Updated on August 17, 2022

Comments

  • Maestros
    Maestros over 1 year

    I am using PostgreSQL 8.4.13 on x86_64-pc-linux-gnu on Debian 4.4.5-8, 64-bit.

    I have created the following table:

    CREATE TABLE users (
    user_id     serial PRIMARY KEY NOT NULL,
    name        varchar(200),
    username    varchar(150),
    password    varchar(150),
    );
    

    Then, using a Java application, I execute the following code:

    String insertTableSQL = "INSERT INTO USERS"
                    + "(name, username, password) VALUES"
                    + "(?,?,?)";
    PreparedStatement preparedStatement = DBCon.prepareStatement(insertTableSQL);
    preparedStatement.setString(1, userInfo.get("name"));           
    preparedStatement.setString(2, userInfo.get("username"));
    preparedStatement.setString(3, userInfo.get("password")));
            
    preparedStatement.executeUpdate();
    

    The issue is that executeUpdate() generates the following exception:

    ERROR: null value in column "user_id" violates not-null constraint
    

    The weird thing is that if I execute the same insert statement using psql, it executes successfully.

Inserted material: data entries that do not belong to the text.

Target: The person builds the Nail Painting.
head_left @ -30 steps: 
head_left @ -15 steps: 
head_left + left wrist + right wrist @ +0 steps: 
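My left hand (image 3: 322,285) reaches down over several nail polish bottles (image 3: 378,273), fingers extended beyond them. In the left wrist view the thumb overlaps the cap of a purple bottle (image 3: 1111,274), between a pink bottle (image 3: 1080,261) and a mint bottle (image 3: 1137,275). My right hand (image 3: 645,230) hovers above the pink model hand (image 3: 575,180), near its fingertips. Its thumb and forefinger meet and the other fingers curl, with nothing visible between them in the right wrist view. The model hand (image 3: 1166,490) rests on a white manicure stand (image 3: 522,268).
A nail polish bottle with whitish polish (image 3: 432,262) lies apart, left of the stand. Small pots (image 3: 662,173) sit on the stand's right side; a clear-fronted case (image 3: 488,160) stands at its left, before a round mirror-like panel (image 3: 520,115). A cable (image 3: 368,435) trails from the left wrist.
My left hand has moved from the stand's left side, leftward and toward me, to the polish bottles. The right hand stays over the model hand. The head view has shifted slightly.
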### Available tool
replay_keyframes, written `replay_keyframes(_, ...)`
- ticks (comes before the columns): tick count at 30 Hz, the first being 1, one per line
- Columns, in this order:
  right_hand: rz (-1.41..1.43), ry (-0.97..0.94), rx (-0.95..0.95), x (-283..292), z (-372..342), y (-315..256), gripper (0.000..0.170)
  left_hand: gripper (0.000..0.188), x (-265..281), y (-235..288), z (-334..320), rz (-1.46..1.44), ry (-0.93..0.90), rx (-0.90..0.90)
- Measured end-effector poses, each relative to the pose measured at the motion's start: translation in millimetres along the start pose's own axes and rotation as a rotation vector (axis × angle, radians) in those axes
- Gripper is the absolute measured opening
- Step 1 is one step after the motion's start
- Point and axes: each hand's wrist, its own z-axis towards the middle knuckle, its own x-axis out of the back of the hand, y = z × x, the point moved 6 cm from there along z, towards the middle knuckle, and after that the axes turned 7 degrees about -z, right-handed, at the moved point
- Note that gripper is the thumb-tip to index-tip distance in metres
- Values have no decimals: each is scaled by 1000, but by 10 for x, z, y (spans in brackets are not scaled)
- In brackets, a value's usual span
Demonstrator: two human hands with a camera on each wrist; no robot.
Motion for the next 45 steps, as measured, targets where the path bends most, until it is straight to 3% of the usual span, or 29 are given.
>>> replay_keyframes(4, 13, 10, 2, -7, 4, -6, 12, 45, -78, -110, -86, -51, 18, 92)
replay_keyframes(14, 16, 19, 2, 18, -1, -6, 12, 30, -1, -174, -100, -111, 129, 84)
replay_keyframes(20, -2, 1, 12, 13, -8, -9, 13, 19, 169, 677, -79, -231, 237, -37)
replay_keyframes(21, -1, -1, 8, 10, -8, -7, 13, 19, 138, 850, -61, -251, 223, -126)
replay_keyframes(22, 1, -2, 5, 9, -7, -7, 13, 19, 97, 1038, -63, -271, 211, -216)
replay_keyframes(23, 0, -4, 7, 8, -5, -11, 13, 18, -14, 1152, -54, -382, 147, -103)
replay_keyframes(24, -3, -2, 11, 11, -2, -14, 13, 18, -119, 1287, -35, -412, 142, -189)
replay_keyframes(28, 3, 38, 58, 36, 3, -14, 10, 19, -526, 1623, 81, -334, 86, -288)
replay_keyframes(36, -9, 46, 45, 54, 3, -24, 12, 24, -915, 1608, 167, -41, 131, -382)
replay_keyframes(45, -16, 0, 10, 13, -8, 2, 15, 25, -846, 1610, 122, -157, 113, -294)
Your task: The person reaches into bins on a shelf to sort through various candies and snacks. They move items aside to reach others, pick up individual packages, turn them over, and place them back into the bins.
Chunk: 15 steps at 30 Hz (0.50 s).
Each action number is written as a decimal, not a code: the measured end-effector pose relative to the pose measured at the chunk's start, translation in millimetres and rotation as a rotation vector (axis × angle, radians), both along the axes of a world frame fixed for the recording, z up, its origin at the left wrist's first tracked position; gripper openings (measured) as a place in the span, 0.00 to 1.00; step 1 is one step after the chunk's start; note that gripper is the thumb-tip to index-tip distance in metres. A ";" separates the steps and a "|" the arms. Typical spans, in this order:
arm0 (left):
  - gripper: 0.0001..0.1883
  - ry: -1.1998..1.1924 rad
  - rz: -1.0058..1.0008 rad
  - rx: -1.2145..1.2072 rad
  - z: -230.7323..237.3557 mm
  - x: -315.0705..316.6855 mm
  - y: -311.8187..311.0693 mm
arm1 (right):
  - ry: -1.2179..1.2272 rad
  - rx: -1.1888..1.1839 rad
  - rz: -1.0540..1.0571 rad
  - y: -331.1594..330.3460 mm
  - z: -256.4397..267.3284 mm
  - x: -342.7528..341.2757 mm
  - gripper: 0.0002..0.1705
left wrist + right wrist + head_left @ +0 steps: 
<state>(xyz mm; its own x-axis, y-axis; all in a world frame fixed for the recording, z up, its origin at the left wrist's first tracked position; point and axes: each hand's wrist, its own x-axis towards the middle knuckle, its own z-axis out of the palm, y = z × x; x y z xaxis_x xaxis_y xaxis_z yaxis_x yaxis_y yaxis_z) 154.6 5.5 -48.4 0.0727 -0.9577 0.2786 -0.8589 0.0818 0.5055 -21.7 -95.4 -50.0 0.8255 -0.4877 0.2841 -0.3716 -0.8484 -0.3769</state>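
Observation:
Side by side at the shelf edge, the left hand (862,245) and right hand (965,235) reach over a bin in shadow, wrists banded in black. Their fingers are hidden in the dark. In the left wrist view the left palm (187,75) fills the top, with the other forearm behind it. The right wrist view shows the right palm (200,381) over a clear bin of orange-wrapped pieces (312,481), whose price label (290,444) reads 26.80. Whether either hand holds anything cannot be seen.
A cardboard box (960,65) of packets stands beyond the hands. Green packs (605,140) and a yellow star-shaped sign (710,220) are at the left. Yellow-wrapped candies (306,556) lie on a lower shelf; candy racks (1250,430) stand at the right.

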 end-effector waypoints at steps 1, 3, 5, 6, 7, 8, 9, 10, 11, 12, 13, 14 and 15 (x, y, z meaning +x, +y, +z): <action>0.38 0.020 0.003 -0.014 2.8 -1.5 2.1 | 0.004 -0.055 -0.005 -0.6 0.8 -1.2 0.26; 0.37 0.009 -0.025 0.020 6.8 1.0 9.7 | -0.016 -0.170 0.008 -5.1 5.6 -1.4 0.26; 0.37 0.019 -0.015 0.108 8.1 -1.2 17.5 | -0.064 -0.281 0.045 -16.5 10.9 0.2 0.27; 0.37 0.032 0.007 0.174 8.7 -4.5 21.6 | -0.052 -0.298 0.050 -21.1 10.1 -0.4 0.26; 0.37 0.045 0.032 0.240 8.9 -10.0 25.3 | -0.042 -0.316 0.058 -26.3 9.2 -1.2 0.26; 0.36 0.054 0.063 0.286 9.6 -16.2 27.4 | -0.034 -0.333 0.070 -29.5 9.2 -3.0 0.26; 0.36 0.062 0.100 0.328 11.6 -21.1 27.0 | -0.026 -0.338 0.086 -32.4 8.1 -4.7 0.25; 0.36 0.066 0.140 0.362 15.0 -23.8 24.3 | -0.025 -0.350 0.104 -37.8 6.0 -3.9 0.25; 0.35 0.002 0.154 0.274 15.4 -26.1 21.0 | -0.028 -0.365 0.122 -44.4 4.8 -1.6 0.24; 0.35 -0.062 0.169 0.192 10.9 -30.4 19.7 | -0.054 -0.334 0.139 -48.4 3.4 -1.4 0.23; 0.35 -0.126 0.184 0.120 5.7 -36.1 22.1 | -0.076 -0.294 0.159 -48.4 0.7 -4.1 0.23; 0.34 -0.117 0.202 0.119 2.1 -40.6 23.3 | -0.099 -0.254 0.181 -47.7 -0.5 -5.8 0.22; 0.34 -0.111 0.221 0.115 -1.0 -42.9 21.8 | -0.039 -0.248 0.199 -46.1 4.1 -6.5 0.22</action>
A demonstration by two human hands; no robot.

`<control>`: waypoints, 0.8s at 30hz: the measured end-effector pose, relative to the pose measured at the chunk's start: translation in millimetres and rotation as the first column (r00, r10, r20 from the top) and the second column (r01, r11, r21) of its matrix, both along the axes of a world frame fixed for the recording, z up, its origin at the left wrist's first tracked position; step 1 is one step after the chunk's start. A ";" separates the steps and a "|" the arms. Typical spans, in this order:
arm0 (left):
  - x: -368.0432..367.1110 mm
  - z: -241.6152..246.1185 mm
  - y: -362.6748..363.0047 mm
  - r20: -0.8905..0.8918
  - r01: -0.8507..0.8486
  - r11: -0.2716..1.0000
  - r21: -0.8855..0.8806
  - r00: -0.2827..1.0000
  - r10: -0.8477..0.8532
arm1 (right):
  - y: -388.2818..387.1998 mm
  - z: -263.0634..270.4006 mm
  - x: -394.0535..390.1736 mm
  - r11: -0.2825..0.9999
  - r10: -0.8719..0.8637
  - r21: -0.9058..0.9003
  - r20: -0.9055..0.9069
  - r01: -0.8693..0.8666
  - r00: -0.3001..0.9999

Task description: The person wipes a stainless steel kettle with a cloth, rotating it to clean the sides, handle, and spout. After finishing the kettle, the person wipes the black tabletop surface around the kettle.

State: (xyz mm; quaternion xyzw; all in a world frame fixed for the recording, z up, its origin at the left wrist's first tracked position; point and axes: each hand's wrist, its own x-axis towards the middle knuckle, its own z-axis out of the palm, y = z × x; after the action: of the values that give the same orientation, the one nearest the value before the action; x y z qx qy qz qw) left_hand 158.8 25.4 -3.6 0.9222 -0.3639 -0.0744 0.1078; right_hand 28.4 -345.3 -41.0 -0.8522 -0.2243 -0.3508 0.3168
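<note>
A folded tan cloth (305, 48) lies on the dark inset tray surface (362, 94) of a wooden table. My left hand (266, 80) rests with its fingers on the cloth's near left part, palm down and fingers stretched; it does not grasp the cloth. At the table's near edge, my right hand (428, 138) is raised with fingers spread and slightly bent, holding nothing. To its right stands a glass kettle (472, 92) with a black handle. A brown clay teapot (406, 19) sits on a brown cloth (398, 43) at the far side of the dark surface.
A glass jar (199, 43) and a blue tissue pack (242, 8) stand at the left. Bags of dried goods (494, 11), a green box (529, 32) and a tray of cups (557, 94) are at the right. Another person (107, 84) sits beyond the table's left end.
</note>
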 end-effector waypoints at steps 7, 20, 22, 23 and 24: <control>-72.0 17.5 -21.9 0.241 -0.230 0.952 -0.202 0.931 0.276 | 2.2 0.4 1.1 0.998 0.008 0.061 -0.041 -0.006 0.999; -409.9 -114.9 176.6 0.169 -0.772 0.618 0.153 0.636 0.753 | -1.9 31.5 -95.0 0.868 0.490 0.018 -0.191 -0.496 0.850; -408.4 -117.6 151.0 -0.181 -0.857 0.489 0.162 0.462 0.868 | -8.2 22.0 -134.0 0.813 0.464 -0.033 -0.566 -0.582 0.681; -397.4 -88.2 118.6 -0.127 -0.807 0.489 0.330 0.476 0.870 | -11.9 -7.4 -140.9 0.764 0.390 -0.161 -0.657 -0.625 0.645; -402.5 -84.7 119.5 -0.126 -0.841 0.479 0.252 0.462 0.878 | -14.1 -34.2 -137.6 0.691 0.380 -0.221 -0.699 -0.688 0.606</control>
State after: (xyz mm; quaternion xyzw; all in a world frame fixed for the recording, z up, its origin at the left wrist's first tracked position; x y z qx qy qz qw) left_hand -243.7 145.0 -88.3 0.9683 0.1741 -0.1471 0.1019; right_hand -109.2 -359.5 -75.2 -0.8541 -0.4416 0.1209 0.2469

Why?

  • Maestros
    Maestros over 11 years
    Thank you for your responses! The extra question marks and the out of order issue was a copy-paste error due to a modification of the code to present a simple version of it. I corrected the code. The problem seems to be related to the auto increment column of the database.
  • Maestros
    Maestros over 11 years
    Thank you very much Erwin! I was writing to the correct table. The problem was that I added the serial sequence to a different table (different schema). So, the table that the java application was writing to, had no serial sequence at the user_id column. Thank you for your help!